Work order ->
For this exercise, transcribe every line of the material exactly and skip the pictures.

Data ->
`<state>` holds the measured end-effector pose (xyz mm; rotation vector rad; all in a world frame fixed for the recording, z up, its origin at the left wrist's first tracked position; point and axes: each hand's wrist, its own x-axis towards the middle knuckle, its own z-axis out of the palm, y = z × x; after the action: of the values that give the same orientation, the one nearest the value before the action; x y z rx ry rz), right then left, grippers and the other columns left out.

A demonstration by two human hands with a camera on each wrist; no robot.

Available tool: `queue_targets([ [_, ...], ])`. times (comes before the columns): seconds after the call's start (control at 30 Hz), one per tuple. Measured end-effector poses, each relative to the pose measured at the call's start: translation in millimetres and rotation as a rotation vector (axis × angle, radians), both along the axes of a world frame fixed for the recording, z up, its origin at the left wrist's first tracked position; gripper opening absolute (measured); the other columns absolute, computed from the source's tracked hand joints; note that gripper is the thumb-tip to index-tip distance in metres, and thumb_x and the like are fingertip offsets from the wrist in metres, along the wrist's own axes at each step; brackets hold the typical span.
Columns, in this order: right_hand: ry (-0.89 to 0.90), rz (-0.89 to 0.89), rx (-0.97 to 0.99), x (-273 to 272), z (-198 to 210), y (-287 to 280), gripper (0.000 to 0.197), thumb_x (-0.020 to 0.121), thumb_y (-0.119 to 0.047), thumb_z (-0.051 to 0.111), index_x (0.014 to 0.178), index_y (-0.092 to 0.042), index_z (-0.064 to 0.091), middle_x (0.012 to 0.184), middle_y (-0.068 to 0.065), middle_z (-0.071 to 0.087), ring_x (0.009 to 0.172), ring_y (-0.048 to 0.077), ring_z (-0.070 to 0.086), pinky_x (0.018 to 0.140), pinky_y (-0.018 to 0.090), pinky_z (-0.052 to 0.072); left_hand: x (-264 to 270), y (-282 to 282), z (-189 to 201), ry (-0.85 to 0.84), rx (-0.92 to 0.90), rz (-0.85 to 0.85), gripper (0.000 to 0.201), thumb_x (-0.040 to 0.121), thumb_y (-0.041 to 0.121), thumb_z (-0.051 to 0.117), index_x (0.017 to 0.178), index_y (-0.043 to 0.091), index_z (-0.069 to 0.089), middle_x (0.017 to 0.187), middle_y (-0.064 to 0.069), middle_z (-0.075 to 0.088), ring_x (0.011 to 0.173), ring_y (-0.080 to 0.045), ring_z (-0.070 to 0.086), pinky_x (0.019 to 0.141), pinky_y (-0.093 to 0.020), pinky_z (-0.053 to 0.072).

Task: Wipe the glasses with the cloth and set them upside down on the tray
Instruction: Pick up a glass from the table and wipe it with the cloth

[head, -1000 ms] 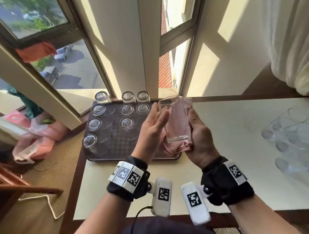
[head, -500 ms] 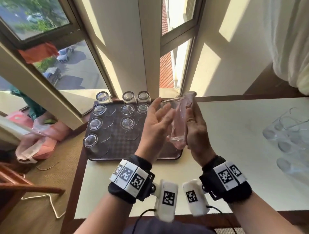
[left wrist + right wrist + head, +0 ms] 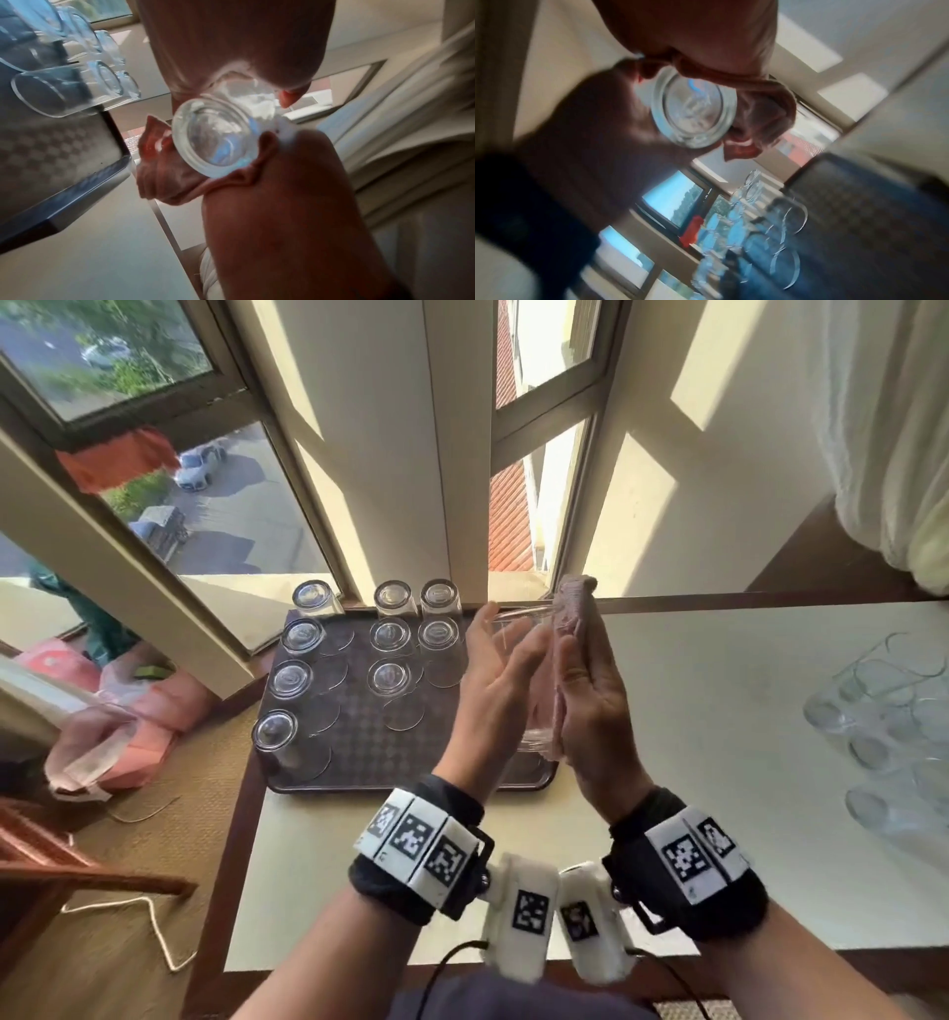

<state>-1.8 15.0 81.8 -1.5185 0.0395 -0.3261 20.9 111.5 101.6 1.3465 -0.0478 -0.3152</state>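
The bench is pale with a dark wood edge and runs under the window; at its far left corner lies the dark patterned tray, carrying eight upturned glasses in rows along its left and far sides, the near right part bare; along the right edge of the bench stands a cluster of unwiped glasses, blurred by glare.

Over the tray's near right corner, clear of the bench, the glass in hand is sandwiched between two palms, rim away from the person and thick base toward the wrists; the left hand lies flat against its left side, fingers straight, a released grip that only presses; the right hand, fingers likewise extended, presses the pink cloth against the right side.

I judge the wiping is underway. The risk: neither hand curls round the glass, so it is held by pressure alone; smooth glass against a bare palm could slide base-first down onto the tray edge, or onto the upturned glasses beside it, should either palm ease off.
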Motion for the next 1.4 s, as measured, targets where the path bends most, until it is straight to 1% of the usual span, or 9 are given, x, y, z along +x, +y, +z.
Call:
queue_targets([
  [0.13,0.259,0.270,0.831,-4.8,20.3,-8.6,0.056,0.103,-0.040,0.034,0.149,-0.007,0.038,0.149,0.019,0.047,0.138,0.035,0.046,0.116,0.057,0.033,4.3,4.7,8.8,0.016,-0.128,-0.060,0.035,0.097,0.049,0.044,0.115,0.024,0.059,0.112,0.009,0.072,0.108,-0.007,0.068,0.088,-0.025,0.055],
  [0.23,0.211,0.099,0.532,-1.2,18.8,-7.8,0.052,0.105,-0.041,0.033,0.151,-0.016,0.037,0.151,0.014,0.046,0.137,0.033,0.047,0.111,0.059,0.038,10.2,8.5,9.5,0.015,-0.149,-0.014,0.015,0.103,0.022,0.044,0.116,0.021,0.051,0.102,0.010,0.073,0.098,-0.006,0.070,0.084,-0.023,0.057],
  [0.37,0.045,-0.022,-0.116,6.1,-0.7,-3.5,0.051,0.102,-0.047,0.032,0.153,-0.040,0.028,0.161,-0.001,0.031,0.147,0.017,0.032,0.117,0.052,0.033,-0.3,0.2,9.3,0.065,-0.103,0.013,0.043,0.104,0.023,0.049,0.144,0.015,0.035,0.131,-0.001,0.058,0.116,-0.010,0.063,0.087,-0.021,0.056],
  [0.53,0.344,0.217,0.733,-2.4,14.9,-13.1,0.053,0.106,-0.041,0.031,0.145,-0.009,0.044,0.141,0.019,0.056,0.129,0.035,0.055,0.104,0.050,0.049,-1.5,2.1,4.6,0.103,-0.170,-0.073,0.038,0.099,0.041,0.038,0.116,0.014,0.057,0.094,0.010,0.077,0.089,-0.002,0.073,0.074,-0.019,0.058],
  [0.73,0.144,0.059,-0.035,0.4,1.7,-8.3,0.051,0.103,-0.048,0.033,0.153,-0.041,0.024,0.159,-0.001,0.035,0.144,0.022,0.038,0.112,0.056,0.038,-6.8,-2.8,-1.7,0.064,0.022,0.085,0.086,0.088,0.048,0.070,0.154,0.015,0.024,0.150,-0.007,0.047,0.133,-0.021,0.053,0.110,-0.043,0.046],
  [0.93,0.308,0.148,0.598,-7.6,10.9,-13.0,0.054,0.101,-0.041,0.039,0.145,-0.009,0.043,0.141,0.020,0.055,0.131,0.039,0.052,0.106,0.056,0.045,-6.5,9.1,-10.0,0.138,-0.167,-0.111,0.044,0.087,0.047,0.043,0.123,0.024,0.054,0.109,0.011,0.074,0.107,-0.006,0.069,0.085,-0.024,0.057],
  [1.1,0.111,0.009,0.112,0.4,3.9,-3.9,0.058,0.102,-0.039,0.031,0.156,-0.021,0.023,0.159,0.006,0.034,0.145,0.024,0.037,0.114,0.056,0.036,-6.3,4.8,2.0,-0.002,-0.013,0.004,0.056,0.101,0.023,0.052,0.152,0.016,0.031,0.150,-0.003,0.046,0.120,-0.003,0.058,0.099,-0.020,0.048],
  [1.3,0.235,0.204,0.589,-2.3,14.4,-12.6,0.054,0.103,-0.040,0.035,0.147,-0.009,0.040,0.142,0.017,0.055,0.130,0.034,0.055,0.104,0.049,0.048,-1.6,4.5,4.6,0.035,-0.154,-0.132,0.023,0.103,0.026,0.035,0.117,0.021,0.053,0.098,0.014,0.074,0.092,0.004,0.070,0.075,-0.014,0.054],
  [1.4,0.174,0.061,0.323,-0.3,11.9,-14.5,0.051,0.103,-0.042,0.033,0.150,-0.023,0.038,0.152,0.008,0.045,0.137,0.025,0.048,0.111,0.054,0.041,3.8,9.3,2.0,0.027,-0.039,-0.025,0.059,0.092,0.044,0.056,0.140,0.012,0.047,0.130,0.002,0.064,0.113,-0.004,0.065,0.089,-0.018,0.053],
])
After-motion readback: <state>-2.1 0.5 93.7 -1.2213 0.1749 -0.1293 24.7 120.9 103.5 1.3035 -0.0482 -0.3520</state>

The completed task ->
`<state>` holds the measured end-effector pose (xyz mm; rotation vector rad; all in a world frame fixed for the recording, z up, its origin at the left wrist's first tracked position; point and axes: each hand's wrist, its own x-axis towards the middle knuckle, its own z-axis out of the palm, y = z × x; after the action: of the values that give the same orientation, the one nearest the value before the action; x y z rx ry rz), right then left, grippers and the other columns left out.

A demonstration by two human hands with a camera on each wrist; no robot.

Available tool: `queue_targets([ [_, ...], ])`. times (comes before the columns): seconds after the call's start (control at 30 Hz), one per tuple. Measured end-effector poses, each relative to the pose measured at the call's start: translation in millimetres and rotation as a rotation vector (axis × angle, radians), both along the axes of a world frame fixed for the recording, z up, its origin at the left wrist's first tracked position; gripper opening absolute (measured); the other columns absolute, computed from the source's tracked hand joints; note that gripper is the thumb-tip to index-tip distance in metres, and thumb_x and the like are fingertip offsets from the wrist in metres, along the wrist's own axes at each step; brackets hold the typical span.
Columns, in this order: right_hand: ry (-0.89 to 0.90), rz (-0.89 to 0.89), rx (-0.97 to 0.99), x (-273 to 272), z (-198 to 210), y (-287 to 280), gripper (0.000 to 0.197), thumb_x (-0.020 to 0.121), thumb_y (-0.119 to 0.047), thumb_z (-0.051 to 0.111), index_x (0.014 to 0.178), index_y (-0.092 to 0.042), index_z (-0.064 to 0.091), middle_x (0.012 to 0.184), middle_y (-0.068 to 0.065), middle_z (-0.071 to 0.087), ring_x (0.009 to 0.172), ring_y (-0.048 to 0.077), ring_z (-0.070 to 0.086), pinky_x (0.018 to 0.140), pinky_y (-0.018 to 0.090), pinky_z (-0.052 to 0.072); left_hand: x (-264 to 270), y (-282 to 282), z (-189 to 201), ry (-0.85 to 0.84), rx (-0.92 to 0.90), rz (-0.85 to 0.85), gripper (0.000 to 0.201), thumb_x (-0.040 to 0.121), thumb_y (-0.041 to 0.121), thumb_z (-0.051 to 0.117), index_x (0.017 to 0.178), index_y (-0.043 to 0.091), index_z (-0.069 to 0.089), middle_x (0.017 to 0.187), middle_y (-0.064 to 0.069), middle_z (-0.075 to 0.088), ring_x (0.011 to 0.173), ring_y (-0.080 to 0.045), ring_z (-0.070 to 0.086), pinky_x (0.019 to 0.141), pinky_y (-0.093 to 0.020), pinky_z (-0.053 to 0.072).

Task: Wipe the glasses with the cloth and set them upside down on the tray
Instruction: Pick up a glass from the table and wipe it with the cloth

[head, -1000 ms] 
[head, -500 ms] 
[left wrist + right wrist + head, +0 ms] 

<state>-1.8 15.0 81.8 -1.5185 0.0395 -0.3261 20.9 111.5 101.6 1.3465 -0.0478 -0.3152</state>
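The bench is pale with a dark wood edge and runs under the window; at its far left corner lies the dark patterned tray, carrying eight upturned glasses in rows along its left and far sides, the near right part bare; along the right edge of the bench stands a cluster of unwiped glasses, blurred by glare.

Over the tray's near right corner, clear of the bench, the glass in hand is sandwiched between two palms, rim away from the person and thick base toward the wrists; the left hand lies flat against its left side, fingers straight, a released grip that only presses; the right hand, fingers likewise extended, presses the pink cloth against the right side.

I judge the wiping is underway. The risk: neither hand curls round the glass, so it is held by pressure alone; smooth glass against a bare palm could slide base-first down onto the tray edge, or onto the upturned glasses beside it, should either palm ease off.
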Motion for the next 1.4 s, as measured, targets where the path bends most, until it is straight to 1% of the usual span, or 9 are given, x, y, z along +x, +y, +z.
Call:
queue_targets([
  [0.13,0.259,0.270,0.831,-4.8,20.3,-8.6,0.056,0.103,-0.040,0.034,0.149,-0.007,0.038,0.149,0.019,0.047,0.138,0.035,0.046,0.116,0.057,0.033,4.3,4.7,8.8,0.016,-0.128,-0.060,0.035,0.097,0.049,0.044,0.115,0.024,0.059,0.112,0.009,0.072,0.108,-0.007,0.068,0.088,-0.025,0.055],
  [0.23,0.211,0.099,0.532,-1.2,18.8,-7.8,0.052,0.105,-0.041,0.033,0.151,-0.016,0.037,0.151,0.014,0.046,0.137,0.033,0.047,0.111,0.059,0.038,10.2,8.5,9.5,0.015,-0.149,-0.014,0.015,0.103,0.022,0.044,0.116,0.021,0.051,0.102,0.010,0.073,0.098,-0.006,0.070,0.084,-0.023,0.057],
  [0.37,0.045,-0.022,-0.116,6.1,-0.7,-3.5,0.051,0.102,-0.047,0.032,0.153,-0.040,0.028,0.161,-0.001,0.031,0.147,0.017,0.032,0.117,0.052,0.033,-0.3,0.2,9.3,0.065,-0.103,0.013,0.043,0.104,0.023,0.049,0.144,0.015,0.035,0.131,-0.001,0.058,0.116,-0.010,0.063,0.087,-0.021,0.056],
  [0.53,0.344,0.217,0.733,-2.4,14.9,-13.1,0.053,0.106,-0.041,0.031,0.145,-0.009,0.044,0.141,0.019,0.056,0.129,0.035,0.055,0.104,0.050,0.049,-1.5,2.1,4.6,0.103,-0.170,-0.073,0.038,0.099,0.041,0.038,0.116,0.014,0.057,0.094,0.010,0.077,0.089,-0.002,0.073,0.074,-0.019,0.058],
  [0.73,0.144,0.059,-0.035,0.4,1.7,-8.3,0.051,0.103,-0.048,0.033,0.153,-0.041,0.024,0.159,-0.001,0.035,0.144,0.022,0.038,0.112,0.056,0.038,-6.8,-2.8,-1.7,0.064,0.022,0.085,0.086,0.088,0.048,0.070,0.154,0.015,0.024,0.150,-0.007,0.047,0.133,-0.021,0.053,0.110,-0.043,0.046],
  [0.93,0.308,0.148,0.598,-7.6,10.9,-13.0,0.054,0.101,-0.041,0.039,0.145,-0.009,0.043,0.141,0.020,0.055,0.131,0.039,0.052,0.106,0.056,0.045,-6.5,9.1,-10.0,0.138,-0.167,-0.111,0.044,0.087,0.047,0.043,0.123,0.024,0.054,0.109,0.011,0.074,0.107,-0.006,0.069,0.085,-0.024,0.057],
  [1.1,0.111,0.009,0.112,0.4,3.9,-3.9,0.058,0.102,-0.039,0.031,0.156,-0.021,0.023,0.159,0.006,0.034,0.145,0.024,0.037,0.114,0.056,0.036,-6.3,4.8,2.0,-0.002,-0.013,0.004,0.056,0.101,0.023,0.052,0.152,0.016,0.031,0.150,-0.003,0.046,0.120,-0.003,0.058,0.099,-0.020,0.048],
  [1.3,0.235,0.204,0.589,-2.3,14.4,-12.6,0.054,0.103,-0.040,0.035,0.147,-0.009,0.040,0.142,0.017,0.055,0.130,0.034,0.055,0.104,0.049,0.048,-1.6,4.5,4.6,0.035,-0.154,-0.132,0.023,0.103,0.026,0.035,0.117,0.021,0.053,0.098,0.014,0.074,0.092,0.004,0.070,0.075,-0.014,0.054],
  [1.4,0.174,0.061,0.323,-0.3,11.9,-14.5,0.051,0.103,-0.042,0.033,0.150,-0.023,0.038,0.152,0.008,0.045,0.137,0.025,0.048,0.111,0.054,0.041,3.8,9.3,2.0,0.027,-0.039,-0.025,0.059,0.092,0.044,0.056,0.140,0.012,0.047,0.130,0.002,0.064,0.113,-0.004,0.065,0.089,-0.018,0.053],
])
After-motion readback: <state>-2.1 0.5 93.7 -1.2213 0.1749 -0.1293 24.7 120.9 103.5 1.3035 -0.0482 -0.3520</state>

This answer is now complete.